WHAT YOU SHOULD DO → Please reproduce the listing in its entirety, exactly as written, but without images.

DATA SECTION →

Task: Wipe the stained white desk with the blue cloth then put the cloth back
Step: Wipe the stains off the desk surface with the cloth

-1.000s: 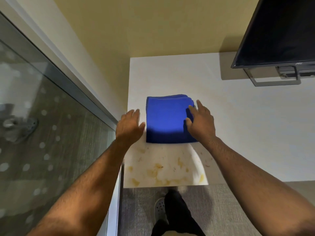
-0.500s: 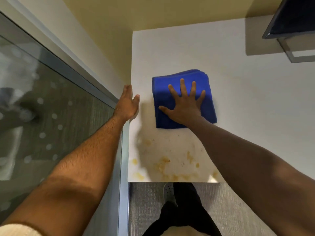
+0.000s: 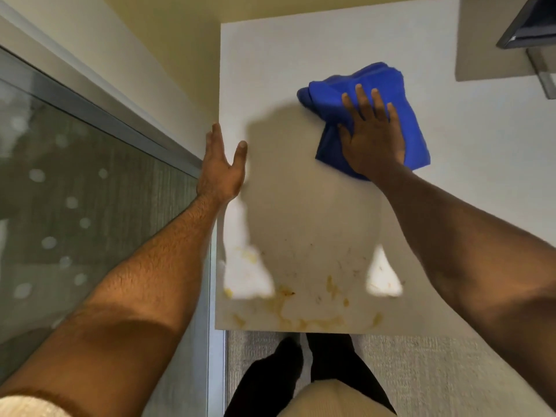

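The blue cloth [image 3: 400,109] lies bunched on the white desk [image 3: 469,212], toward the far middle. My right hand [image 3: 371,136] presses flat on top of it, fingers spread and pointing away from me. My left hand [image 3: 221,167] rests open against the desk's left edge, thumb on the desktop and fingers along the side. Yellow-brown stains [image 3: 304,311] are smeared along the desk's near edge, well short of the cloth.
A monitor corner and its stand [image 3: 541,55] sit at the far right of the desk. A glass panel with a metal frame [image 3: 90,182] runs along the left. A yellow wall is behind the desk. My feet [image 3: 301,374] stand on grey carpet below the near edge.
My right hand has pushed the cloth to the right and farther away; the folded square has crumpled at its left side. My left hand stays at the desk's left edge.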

SOLVED PROBLEM →
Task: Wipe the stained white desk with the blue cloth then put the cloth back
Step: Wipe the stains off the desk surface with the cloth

-1.000s: 
-0.500s: 
+0.000s: 

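The blue cloth [image 3: 400,109] lies bunched on the white desk [image 3: 469,212], toward the far middle. My right hand [image 3: 371,136] presses flat on top of it, fingers spread and pointing away from me. My left hand [image 3: 221,167] rests open against the desk's left edge, thumb on the desktop and fingers along the side. Yellow-brown stains [image 3: 304,311] are smeared along the desk's near edge, well short of the cloth.
A monitor corner and its stand [image 3: 541,55] sit at the far right of the desk. A glass panel with a metal frame [image 3: 90,182] runs along the left. A yellow wall is behind the desk. My feet [image 3: 301,374] stand on grey carpet below the near edge.
My right hand has pushed the cloth to the right and farther away; the folded square has crumpled at its left side. My left hand stays at the desk's left edge.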

There is nothing more to the output.